* **TASK TO COMPLETE**
Restate verbatim the span of lines below between the line with "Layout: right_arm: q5" and the line with "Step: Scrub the", including those two lines, and only that span.
★ ★ ★ ★ ★
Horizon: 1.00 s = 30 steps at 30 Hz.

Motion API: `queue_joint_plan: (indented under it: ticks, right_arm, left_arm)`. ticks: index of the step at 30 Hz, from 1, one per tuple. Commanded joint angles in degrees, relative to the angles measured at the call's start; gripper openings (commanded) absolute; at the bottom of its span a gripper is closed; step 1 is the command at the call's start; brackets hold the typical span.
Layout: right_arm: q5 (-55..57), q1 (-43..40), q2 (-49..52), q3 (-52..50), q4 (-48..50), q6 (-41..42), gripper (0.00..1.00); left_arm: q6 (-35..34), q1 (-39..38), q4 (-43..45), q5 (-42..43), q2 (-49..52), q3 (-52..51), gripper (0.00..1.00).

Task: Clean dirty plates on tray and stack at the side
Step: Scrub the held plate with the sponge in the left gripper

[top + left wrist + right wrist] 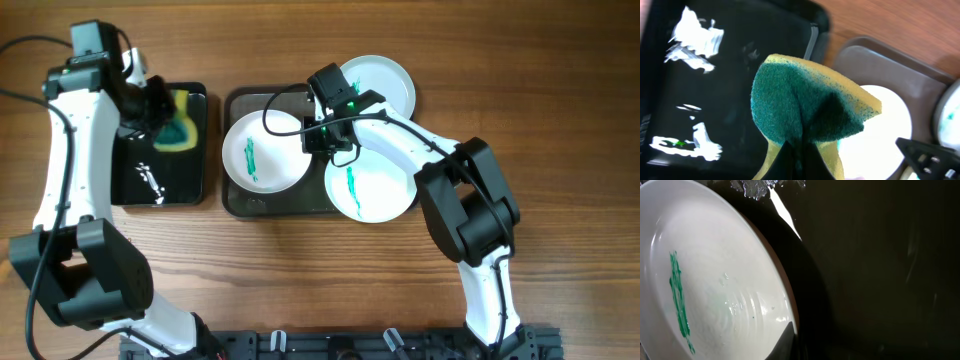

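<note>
Left gripper (799, 150) pinches the sponge (800, 100). Can't tell if the right gripper (318, 138) has a real grip, so the left plate (255, 170) might slip.

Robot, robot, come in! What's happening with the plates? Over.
Left gripper shut on sponge over black tray. Right gripper at left plate rim, grip unclear. Smears on left plate and front plate, both on grey tray. Nothing stacked.
</note>
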Motion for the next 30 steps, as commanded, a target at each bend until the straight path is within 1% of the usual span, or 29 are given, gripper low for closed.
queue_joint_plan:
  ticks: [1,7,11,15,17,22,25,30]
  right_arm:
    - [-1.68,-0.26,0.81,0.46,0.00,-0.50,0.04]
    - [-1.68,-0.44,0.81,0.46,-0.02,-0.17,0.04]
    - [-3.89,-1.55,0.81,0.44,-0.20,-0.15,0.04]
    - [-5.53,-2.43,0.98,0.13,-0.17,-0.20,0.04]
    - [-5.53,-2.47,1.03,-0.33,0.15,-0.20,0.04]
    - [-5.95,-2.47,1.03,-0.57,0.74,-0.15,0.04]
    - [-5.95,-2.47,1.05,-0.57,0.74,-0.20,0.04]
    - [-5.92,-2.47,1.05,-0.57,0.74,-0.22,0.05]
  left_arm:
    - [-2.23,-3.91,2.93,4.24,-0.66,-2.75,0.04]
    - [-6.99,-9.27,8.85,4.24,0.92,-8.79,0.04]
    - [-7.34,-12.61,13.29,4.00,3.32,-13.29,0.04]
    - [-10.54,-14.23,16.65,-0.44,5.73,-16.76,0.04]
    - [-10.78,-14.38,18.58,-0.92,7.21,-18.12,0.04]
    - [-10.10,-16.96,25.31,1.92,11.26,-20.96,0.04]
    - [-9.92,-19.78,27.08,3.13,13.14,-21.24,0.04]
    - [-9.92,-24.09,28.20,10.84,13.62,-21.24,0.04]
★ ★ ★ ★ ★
* **RESULT**
Layout: right_arm: q5 (-55..57), q1 (-43..40), q2 (-49..52), q3 (-52..50), q4 (-48..50), q6 (-41..42), gripper (0.00..1.00); left_arm: q6 (-35..34), q1 (-39..38), q4 (-43..45), q5 (-42..43), q2 (-49..52), q3 (-52..51), gripper (0.00..1.00).

Task: Clean dirty plates on tray and stack at the side
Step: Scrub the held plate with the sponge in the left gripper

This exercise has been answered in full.